Джулия наклоняется вперед:
— Анна, что произойдет, если твоя сестра умрет?
На одной из лежащих на столе фотографий мы с Кейт, маленькие, ей лет пять, мне года два. Снимок сделан после первого рецидива болезни, но волосы у Кейт уже отросли. Мы стоим на пляже, у кромки воды, в одинаковых купальных костюмах, рядом со своими куличиками. Фотографию можно сложить пополам и решить, что снято отражение в зеркале: Кейт слишком маленькая для своих лет, а я слишком высокая; волосы у нее другого цвета, но с такими же завивающимися кончиками; ладони прижаты к моим. Кажется, до сих пор ни она, ни я не замечали, насколько мы похожи.

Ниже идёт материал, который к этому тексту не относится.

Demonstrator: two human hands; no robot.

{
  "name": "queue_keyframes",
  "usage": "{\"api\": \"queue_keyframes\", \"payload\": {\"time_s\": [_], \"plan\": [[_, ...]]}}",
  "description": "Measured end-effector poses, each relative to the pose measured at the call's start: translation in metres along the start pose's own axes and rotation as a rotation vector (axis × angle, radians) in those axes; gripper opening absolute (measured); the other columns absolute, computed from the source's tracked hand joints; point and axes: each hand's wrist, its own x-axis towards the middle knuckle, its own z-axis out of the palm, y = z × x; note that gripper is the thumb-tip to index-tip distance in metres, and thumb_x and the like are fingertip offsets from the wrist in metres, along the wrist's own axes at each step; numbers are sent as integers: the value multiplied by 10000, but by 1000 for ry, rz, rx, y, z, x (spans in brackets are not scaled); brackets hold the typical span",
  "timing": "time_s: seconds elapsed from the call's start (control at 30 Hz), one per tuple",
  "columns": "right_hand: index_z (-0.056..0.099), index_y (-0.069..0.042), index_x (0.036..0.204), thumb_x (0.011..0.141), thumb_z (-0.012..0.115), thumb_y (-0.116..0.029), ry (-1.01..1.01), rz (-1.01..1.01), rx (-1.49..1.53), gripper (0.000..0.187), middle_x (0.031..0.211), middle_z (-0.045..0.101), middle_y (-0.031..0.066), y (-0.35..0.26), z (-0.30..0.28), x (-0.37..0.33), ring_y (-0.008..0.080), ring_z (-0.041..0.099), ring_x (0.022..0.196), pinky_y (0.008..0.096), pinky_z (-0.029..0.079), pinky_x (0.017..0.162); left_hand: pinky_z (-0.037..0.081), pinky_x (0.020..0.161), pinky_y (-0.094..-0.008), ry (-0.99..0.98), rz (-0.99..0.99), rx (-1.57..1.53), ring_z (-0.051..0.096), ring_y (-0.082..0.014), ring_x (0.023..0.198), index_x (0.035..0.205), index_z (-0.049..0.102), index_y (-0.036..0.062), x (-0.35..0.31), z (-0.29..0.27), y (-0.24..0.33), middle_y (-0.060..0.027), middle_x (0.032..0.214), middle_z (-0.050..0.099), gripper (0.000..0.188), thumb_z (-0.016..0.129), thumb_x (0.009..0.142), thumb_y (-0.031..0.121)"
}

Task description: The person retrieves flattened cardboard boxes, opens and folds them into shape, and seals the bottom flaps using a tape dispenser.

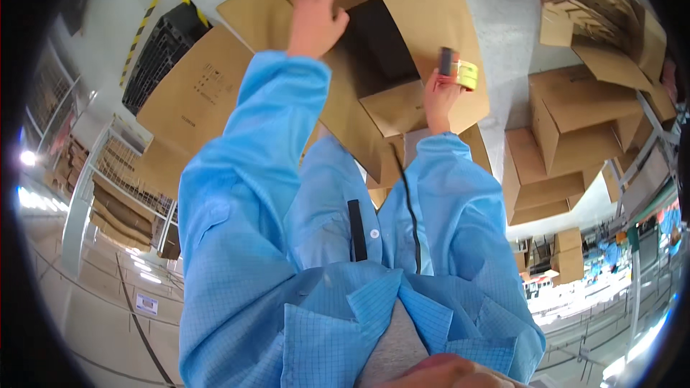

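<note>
A large brown cardboard box [345, 111] stands in front of me with its flaps spread, and its inside is dark. My left hand [316, 20] is over the far left side of the opening, its fingers loosely bent and the thumb apart, with nothing visible in it. Whether it touches the flap beneath is unclear. In my right hand [440, 100] is a red tape dispenser [448, 75] with a yellowish roll of tape [467, 75]. This hand is closed around it, above the box's wide right flap [431, 11].
A flat cardboard panel [194, 97] lies to the left, near a black slatted stack [162, 47] and yellow-black floor tape [147, 18]. Several open cartons [575, 115] stand to the right. A wire rack [136, 165] is at the left.
</note>
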Motion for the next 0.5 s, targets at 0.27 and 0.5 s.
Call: {"api": "queue_keyframes", "payload": {"time_s": [0.27, 0.5], "plan": [[622, -33, 1088, 793, 647, -197, -368, 118, 44, 339, 1092, 598, 204, 44, 42, 1, 385, 547, 1011, 477, 411, 879, 342, 1052, -382, 759, -557, -449, 425, -326, 1260, 1288, 470, 34, -21, -58, -100, -173, 1340, 469, 411, 493, 907, 188], [551, -57, 1223, 870, 595, -154, -547, 104, 395, 369, 1106, 648, 150, 75, 15, 54, 301, 623, 1013, 368, 467, 861, 247, 1120, -416, 505, -291, -85, 325, -357, 1329, 1366, 339, -38, 105, 35, -10, -245, 1403, 371, 669, 575, 887, 365]]}}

Около десяти часов вечера звонит телефон. Странно, но на пожарной станции раздается мое имя. Я беру трубку на кухне, где уже все убрали и вымыли пол.
— Алло.
— Анна, — произносит мама.
Я сразу решаю, что она звонит из-за Кейт. О чем еще она может говорить со мной, учитывая, как мы расстались днем в больнице?
— Что-нибудь случилось?
— Кейт спит.
— Это хорошо, — отвечаю я, про себя задаваясь вопросом, так ли это на самом деле.
— Я звоню по двум причинам. Во-первых, чтобы извиниться за утро.
Сразу чувствую себя маленькой.
— Мне тоже очень стыдно, — признаюсь я и вспоминаю, как раньше мама укладывала нас спать. Сперва подходила к постели Кейт, наклонялась и говорила, что целует Анну. Потом шла ко мне и говорила, что обнимает Кейт. Мы каждый раз хохотали. Мама выключала свет, и еще долго после ее ухода в комнате висел запах лосьона, которым она пользовалась, чтобы кожа была мягкой, как изнанка фланелевой наволочки.
— Вторая причина, почему я звоню, — продолжает мама, — это пожелать тебе спокойной ночи.